■ **REQUIRED ACTION**: Only one stretch of the data below is needed. Output the lines from the one with "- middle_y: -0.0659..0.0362" up to and including the one with "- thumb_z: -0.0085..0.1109", exactly as they stand.

■ **MATERIAL PROVIDED**:
---------------
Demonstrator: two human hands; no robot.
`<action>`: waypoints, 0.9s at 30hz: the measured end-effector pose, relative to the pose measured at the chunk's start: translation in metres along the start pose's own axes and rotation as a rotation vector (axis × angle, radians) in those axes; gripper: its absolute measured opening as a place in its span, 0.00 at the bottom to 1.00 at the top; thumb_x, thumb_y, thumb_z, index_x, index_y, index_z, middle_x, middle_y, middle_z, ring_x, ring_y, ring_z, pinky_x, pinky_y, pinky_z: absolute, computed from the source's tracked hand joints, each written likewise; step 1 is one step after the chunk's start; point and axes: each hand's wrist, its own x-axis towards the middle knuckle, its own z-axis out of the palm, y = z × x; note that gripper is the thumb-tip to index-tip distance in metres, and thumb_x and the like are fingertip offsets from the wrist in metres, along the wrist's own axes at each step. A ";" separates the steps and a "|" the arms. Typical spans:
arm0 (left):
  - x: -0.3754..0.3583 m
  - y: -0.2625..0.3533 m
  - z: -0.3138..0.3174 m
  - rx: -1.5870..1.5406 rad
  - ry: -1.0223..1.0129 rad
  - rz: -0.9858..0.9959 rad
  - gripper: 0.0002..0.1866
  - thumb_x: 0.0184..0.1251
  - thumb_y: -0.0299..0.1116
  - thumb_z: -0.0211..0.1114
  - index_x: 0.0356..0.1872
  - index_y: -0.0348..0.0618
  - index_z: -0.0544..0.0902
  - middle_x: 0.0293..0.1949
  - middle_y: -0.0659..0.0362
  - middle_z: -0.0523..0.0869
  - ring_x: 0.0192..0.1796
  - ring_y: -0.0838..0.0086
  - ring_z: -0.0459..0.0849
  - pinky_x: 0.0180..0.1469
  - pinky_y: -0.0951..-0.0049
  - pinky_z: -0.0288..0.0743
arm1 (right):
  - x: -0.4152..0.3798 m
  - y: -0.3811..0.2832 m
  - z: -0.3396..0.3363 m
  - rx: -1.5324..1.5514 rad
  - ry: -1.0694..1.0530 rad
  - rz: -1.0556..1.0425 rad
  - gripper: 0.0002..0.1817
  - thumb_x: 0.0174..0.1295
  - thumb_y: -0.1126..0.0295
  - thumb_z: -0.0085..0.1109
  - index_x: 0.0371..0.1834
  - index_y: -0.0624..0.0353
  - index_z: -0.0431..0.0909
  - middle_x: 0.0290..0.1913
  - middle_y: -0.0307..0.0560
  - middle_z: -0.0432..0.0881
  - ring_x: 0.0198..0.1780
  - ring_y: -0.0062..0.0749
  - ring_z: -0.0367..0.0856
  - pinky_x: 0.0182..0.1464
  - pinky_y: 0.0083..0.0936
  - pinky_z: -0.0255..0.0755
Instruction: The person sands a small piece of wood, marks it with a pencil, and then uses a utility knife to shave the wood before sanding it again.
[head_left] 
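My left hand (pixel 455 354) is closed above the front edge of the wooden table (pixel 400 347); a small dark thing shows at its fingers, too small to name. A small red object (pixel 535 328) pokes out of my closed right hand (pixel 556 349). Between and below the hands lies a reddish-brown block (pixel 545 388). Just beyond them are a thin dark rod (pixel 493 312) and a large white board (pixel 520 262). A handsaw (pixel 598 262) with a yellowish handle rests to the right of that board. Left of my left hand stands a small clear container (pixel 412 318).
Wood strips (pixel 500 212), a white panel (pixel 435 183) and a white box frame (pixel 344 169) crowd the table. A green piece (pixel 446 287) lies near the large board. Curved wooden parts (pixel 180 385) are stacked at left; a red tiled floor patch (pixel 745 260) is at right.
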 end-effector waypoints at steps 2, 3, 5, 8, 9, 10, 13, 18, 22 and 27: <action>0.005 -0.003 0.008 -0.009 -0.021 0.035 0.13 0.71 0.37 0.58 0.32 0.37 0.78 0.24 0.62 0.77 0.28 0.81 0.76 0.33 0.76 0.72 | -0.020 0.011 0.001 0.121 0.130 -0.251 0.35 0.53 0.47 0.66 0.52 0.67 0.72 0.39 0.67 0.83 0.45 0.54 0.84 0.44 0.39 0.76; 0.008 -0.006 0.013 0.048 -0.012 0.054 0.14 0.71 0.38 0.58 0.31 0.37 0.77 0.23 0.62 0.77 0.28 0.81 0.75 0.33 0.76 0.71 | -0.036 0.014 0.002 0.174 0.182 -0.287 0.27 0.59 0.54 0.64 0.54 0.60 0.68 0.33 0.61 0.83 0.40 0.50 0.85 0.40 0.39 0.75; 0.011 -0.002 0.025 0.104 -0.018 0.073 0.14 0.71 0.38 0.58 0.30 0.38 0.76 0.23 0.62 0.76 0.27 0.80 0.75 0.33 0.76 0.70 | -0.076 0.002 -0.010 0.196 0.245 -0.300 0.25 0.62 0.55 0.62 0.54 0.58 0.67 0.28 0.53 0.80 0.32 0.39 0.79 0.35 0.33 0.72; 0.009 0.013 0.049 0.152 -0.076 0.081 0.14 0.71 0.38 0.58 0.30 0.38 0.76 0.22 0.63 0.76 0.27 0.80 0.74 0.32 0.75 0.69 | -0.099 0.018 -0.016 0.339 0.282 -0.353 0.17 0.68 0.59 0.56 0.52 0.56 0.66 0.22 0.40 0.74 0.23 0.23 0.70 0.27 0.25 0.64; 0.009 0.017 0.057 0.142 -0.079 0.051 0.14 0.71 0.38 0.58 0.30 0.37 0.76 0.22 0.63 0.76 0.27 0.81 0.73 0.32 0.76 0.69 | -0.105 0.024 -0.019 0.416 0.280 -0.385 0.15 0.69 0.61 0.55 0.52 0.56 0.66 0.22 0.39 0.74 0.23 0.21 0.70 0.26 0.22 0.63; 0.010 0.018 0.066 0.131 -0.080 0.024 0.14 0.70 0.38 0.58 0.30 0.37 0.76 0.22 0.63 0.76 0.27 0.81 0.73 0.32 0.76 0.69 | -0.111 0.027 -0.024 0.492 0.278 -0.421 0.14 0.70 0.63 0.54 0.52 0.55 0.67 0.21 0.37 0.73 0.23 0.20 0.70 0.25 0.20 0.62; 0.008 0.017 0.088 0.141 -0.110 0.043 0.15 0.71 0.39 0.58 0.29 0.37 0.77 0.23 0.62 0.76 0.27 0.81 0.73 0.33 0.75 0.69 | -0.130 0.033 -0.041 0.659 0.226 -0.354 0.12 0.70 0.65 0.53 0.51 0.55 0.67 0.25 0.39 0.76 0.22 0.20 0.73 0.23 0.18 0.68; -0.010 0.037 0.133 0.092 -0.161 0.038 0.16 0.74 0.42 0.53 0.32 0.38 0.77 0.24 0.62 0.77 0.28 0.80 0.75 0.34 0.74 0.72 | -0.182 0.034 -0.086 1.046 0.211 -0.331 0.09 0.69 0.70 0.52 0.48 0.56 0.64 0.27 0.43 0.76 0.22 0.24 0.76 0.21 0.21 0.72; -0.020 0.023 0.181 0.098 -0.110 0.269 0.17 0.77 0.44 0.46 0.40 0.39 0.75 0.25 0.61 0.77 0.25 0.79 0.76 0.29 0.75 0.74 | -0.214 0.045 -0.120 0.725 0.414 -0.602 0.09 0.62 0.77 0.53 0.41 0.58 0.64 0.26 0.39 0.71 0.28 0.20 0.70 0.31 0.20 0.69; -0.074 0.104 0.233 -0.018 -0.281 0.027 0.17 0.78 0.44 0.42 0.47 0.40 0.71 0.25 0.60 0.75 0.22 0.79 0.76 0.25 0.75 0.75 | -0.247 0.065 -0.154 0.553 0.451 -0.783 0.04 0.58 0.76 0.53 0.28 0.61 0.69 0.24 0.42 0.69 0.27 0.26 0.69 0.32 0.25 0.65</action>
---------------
■ **RESPONSE TO THIS EXERCISE**:
  - middle_y: -0.0659..0.0362
  - middle_z: -0.0523..0.0869
  - ring_x: 0.0192..0.1796
  - ring_y: -0.0838..0.0086
  - ring_z: -0.0459..0.0849
  - pinky_x: 0.0180..0.1469
  - pinky_y: -0.0951..-0.0049
  - pinky_z: -0.0288..0.0743
arm1 (right):
  - x: -0.4152..0.3798 m
  - y: -0.3811..0.2832 m
  - z: -0.3396..0.3363 m
  - rx: -1.5324..1.5514 rad
  - ry: -1.0694..1.0530 rad
  - rz: -1.0556..1.0425 rad
  - gripper: 0.0002..0.1817
  - thumb_x: 0.0174..0.1295
  - thumb_y: -0.1126..0.0295
  - thumb_z: -0.0085..0.1109

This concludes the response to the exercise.